Adelanto, California is a dusty desert town just west of Interstate 15. Since the 1992 closure of George Air Force Base (once the area’s main employer), the town has struggled mightily to find a steady source of income.
There was an expensive but failed attempt to build an international passenger airport on the shuttered base. A Chinese-backed venture called Da Zhong Hua Wholesale Town broke ground but faltered. Even the local minor league baseball team turned into a costly burden.
The only industry Adelanto has been able to sustain is incarceration. The city of roughly 31,000 people is now home to three prisons with a total of 3,340 beds. In November 2014, the city council approved construction of a fourth facility, adding another 3,264 beds.
But Adelanto has found a new source of income that could prove far more profitable than prison ever was: legal pot.
Cannabis is at a major crossroads in California, where medical marijuana has been legal since 1996. The state’s marijuana sales—valued at $2.7 billion last year—already account for half the nation’s legal retail weed purchases.
A ballot initiative this November proposes to regulate legal retail sale of recreational marijuana, similar to the laws adopted in Colorado and Washington. If it passes (and it’s expected to), anticipated sales would dwarf even Colorado’s $1 billion legal weed market.
“Every single person involved in this industry sees California as the flagship state,” said Michael Bologna, the CEO and co-founder of Green Lion Partners, a cannabis consulting industry.
In November, Adelanto became the second California city to permit commercial cultivation of medical marijuana. The city has approved 27 permits for growing facilities so far, senior planner Mark de Manincor said. A handful of other cities have since chosen to permit cultivation, primarily in rural areas with few economic opportunities.

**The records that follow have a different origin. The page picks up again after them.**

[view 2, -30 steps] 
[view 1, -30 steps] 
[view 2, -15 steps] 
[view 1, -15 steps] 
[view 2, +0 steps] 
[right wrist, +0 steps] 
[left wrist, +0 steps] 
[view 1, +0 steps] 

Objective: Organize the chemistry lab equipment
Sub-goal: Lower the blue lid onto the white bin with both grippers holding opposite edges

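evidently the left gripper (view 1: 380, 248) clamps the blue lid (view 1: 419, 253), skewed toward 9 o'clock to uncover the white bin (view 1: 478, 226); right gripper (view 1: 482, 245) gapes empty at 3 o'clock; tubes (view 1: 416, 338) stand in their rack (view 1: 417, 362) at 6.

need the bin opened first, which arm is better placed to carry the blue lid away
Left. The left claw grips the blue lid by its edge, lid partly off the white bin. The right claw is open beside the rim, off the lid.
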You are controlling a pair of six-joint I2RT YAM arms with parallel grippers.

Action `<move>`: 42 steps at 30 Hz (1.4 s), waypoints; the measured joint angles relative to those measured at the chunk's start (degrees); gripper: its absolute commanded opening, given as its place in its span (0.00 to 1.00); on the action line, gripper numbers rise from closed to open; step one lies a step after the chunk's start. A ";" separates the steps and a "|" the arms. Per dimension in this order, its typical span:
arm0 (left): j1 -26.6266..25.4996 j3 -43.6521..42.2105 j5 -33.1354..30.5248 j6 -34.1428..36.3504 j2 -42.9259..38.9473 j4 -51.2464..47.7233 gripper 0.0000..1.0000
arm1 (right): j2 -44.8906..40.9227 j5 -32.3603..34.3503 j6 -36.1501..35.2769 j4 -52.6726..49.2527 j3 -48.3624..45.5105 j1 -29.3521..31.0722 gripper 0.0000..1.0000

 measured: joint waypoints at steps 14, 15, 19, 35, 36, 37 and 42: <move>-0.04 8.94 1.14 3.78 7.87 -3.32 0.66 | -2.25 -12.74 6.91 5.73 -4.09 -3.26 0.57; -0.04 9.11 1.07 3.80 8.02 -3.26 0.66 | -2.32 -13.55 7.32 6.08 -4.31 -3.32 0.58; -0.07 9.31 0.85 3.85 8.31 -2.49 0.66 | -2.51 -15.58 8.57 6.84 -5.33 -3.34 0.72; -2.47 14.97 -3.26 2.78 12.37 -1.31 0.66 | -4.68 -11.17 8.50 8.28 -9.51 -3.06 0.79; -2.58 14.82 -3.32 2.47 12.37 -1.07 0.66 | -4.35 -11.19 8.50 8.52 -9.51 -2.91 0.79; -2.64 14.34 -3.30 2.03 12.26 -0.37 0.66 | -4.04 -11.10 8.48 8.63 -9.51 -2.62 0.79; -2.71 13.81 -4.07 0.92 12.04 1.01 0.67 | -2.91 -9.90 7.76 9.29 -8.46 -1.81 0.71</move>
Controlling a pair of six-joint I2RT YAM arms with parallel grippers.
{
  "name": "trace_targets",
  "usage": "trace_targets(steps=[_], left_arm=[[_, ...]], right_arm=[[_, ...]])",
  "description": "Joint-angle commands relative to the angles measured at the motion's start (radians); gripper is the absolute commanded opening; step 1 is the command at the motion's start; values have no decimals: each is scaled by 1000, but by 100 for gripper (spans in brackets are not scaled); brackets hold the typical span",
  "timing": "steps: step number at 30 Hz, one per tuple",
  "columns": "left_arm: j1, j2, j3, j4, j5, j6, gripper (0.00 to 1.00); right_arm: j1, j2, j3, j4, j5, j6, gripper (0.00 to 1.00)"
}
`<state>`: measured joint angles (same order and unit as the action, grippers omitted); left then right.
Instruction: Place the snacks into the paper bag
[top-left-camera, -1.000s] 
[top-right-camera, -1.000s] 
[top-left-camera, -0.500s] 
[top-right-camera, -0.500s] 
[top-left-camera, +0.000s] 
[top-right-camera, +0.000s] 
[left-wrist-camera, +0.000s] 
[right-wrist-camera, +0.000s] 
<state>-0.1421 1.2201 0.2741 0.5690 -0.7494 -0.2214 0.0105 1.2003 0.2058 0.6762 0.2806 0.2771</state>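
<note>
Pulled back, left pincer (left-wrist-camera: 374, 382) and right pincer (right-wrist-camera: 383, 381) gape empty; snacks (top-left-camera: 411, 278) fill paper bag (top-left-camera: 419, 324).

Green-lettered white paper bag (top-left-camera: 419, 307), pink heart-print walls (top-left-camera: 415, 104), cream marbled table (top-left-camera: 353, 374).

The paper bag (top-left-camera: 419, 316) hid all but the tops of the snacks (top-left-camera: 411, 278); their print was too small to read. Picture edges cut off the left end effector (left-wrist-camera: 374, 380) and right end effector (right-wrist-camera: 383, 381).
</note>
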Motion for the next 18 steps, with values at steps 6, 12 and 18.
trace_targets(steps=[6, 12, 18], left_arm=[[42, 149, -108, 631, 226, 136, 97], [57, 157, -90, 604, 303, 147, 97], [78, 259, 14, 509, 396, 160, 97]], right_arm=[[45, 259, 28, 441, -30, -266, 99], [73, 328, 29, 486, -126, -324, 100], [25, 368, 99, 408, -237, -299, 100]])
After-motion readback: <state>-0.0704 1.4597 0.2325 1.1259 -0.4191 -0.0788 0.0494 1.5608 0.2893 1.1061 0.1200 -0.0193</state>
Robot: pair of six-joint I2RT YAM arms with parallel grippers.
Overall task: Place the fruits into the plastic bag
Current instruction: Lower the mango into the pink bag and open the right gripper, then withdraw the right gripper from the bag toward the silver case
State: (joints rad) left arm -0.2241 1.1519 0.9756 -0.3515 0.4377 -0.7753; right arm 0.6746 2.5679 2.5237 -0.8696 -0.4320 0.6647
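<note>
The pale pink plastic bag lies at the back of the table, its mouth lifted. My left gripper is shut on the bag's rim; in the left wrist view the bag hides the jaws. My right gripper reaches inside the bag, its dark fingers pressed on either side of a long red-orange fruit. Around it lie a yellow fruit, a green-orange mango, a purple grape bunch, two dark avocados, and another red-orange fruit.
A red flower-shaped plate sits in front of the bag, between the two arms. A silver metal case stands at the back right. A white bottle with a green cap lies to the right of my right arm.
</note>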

Prisons bring Adelanto almost $300,000 in revenue each year, according to de Manincor. Application fees alone for the 27 approved permits to grow medical marijuana have netted almost as much, and that’s not counting still-undetermined fees and taxes.
Desert Hot Springs, another economically depressed southern California desert town, imposed a $25 per-square-foot tax on cannabis plots up to 3,000 feet when it approved legal marijuana cultivation in 2014, with $10 per square foot after.
If Adelanto adopted a similar structure, the city could take in more than $6 million a year, according to one estimate, just from facilities approved thus far. Its total operating budget today is $13 million.
Money is already flooding into California in anticipation of a green-tinted gold rush. Land prices in Adelanto and Desert Hot Springs have tripled. Perceptions of the marijuana industry are shifting away from outdated stereotypes of goofy stoners and shady dealers. It’s bringing in savvy, deep-pocketed investors from around the country who stand to make a tremendous amount of money from an industry emerging from the shadows at an unprecedented pace.
“There is no precedent for such a widely used product moving from a criminal market to a legal and regulated market,” said Troy Dayton, CEO of the ArcView Group, a marijuana-focused investor network. “The closest thing you’ve got is the repeal of alcohol prohibition and the fall of the Berlin Wall. Or maybe even the opening of trade to china.”
Pot as a money-maker hasn’t appealed everywhere. A California law ordered all cities to set up their own medical medical marijuana licensing laws by March 1 or hand over licensing authority to the state. Pot-averse cities interpreted it as their last chance to ban cultivation, with roughly 100 cities and towns outlawing grows altogether.
Communities with little economic opportunity can’t afford to be as choosy. The handful of towns that have permitted cultivation since Adelanto are primarily rural or desert areas with limited industries. Even in pot-friendly Adelanto some residents have been skeptical about the new business strategy, especially given the city’s past history of fiscal mismanagement. As with prisons a generation earlier, many impoverished rural communities may end up reluctantly accepting the infrastructure of an industry that voters support but don’t necessarily want in their backyards.
Like Adelanto, DeBeque, Colorado was a struggling rural town trying to prop up falling oil and gas revenue with a variety of unsuccessful schemes. After the state legalized recreational marijuana in 2012, the town turned itself into a mecca of cannabis retail and cultivation. It collected $340,000 in excise taxes from weed shops last year, according to the LA Times, surpassing its peak earnings from oil and gas.
As one DeBeque businessman told the newspaper, ”We are going to survive by [marijuana] because we sure as hell can’t survive without it.”